───── Data extracts

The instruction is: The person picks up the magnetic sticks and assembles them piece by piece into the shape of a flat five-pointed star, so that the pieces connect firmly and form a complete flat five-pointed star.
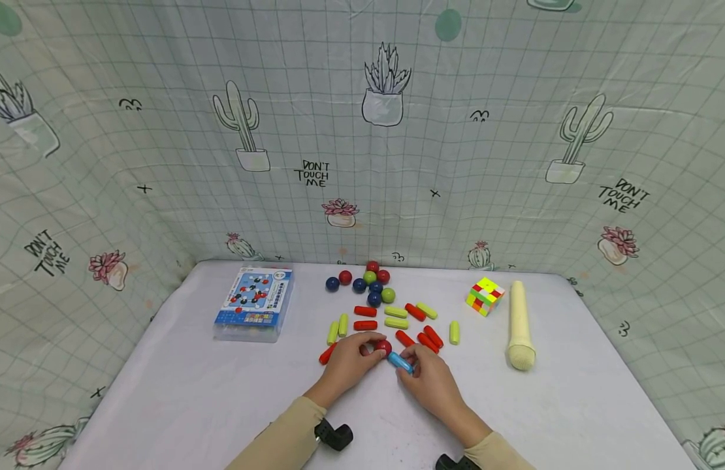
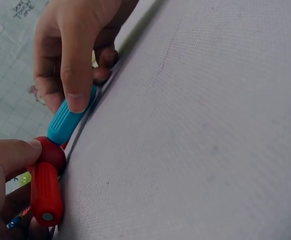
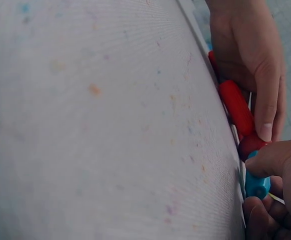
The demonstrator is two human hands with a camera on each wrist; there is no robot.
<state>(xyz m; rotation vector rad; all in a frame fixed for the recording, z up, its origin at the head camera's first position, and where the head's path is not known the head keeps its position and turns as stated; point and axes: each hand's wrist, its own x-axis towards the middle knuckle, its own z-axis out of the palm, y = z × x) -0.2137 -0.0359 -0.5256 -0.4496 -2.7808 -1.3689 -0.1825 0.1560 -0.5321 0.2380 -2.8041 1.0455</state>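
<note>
My left hand (image 1: 353,359) pinches a dark red ball (image 1: 384,347), its thumb on the ball's side in the left wrist view. A red ribbed stick (image 2: 47,195) shows right beside this ball, under my left hand; in the head view the hand hides it. My right hand (image 1: 428,377) pinches a blue ribbed stick (image 1: 401,362) between thumb and fingers. One end of the blue stick meets the ball (image 2: 51,152) close over the white table. Another red stick (image 1: 327,353) lies just left of my left hand.
Several red and yellow-green sticks (image 1: 396,323) lie beyond my hands. Farther back are several blue, red and green balls (image 1: 359,285). A boxed molecular model kit (image 1: 253,305) sits at left. At right are a puzzle cube (image 1: 485,296) and a pale yellow microphone-shaped object (image 1: 520,326).
</note>
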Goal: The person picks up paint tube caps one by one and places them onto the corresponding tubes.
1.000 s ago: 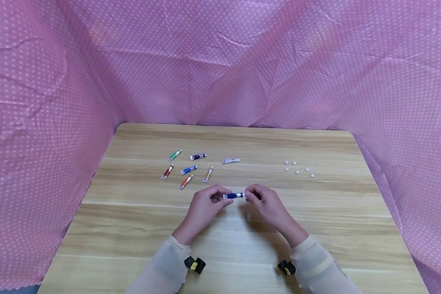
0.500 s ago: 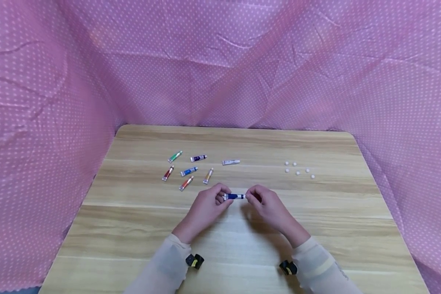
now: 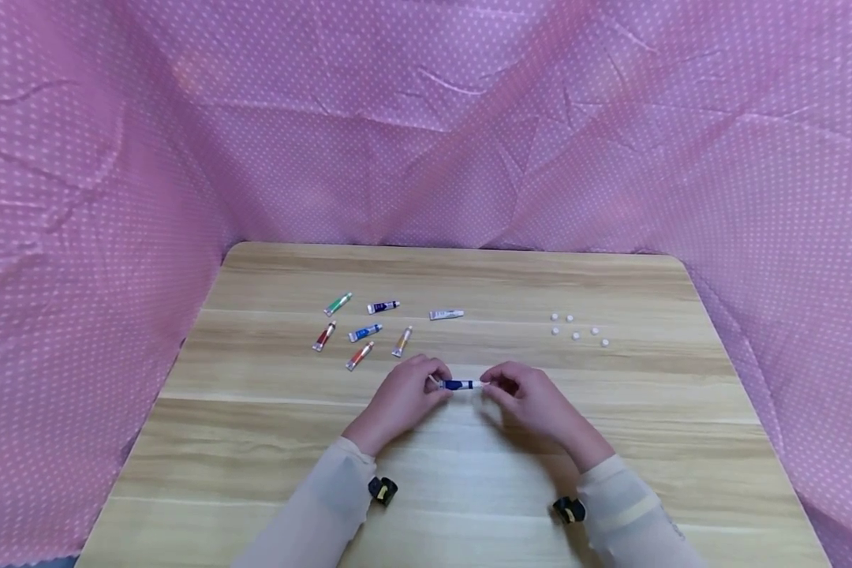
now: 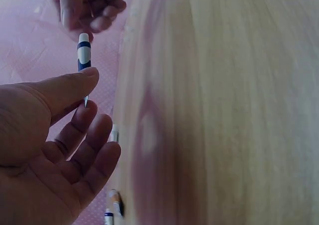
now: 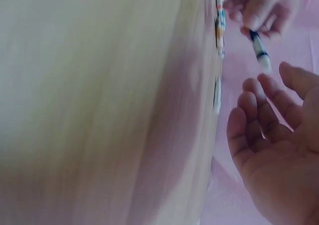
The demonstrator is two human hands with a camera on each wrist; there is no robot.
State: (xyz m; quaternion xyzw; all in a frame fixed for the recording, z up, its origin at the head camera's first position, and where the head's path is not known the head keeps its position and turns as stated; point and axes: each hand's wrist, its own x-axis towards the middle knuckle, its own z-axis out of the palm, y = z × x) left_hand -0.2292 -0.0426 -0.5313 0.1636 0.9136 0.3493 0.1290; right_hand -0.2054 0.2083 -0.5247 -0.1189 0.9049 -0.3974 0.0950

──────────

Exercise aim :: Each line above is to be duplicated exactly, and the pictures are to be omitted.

Result of this exercise ::
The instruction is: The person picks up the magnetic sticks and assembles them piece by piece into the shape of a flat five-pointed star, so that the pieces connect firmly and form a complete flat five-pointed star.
The demonstrator is two human hands with a camera on each wrist; there is no robot.
<state>(xyz m; rotation vector rad; all in a frame fixed for the recording, z up, its origin at the head camera's first position, and where the head's path is not known the head keeps its position and turns as stated; point and axes: each hand's wrist, its own x-axis towards the middle knuckle, its own z-axis out of the palm, y = z × x) -0.2137 -0.0359 -0.5256 -0.4496 -2.7808 -1.3689 -0.1825 0.1560 -0.5321 0.2380 -2.8041 1.0455</state>
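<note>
My left hand (image 1: 353,359) pinches a dark red ball (image 1: 384,347), its thumb on the ball's side in the left wrist view. A red ribbed stick (image 2: 47,195) shows right beside this ball, under my left hand; in the head view the hand hides it. My right hand (image 1: 428,377) pinches a blue ribbed stick (image 1: 401,362) between thumb and fingers. One end of the blue stick meets the ball (image 2: 51,152) close over the white table. Another red stick (image 1: 327,353) lies just left of my left hand.
Several red and yellow-green sticks (image 1: 396,323) lie beyond my hands. Farther back are several blue, red and green balls (image 1: 359,285). A boxed molecular model kit (image 1: 253,305) sits at left. At right are a puzzle cube (image 1: 485,296) and a pale yellow microphone-shaped object (image 1: 520,326).
</note>
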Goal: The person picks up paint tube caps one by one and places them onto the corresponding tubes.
1.000 s ago: 
0.500 s ago: 
now: 
now: 
now: 
The demonstrator is two human hands with a camera on each wrist; there is no robot.
State: (xyz m; quaternion xyzw; all in a frame fixed for the recording, z up, its origin at the head camera's first position, and where the head's path is not known the head keeps its position and turns as stated; point and axes: each hand's wrist, its own x-axis towards the middle knuckle, its own z-axis out of the palm, y = z × x) left_hand -0.2292 -0.0426 -0.5313 0.1636 0.9136 0.3493 0.1290; right_hand -0.2054 0.2083 -0.5247 -0.1189 0.9049 -0.3974 0.0950

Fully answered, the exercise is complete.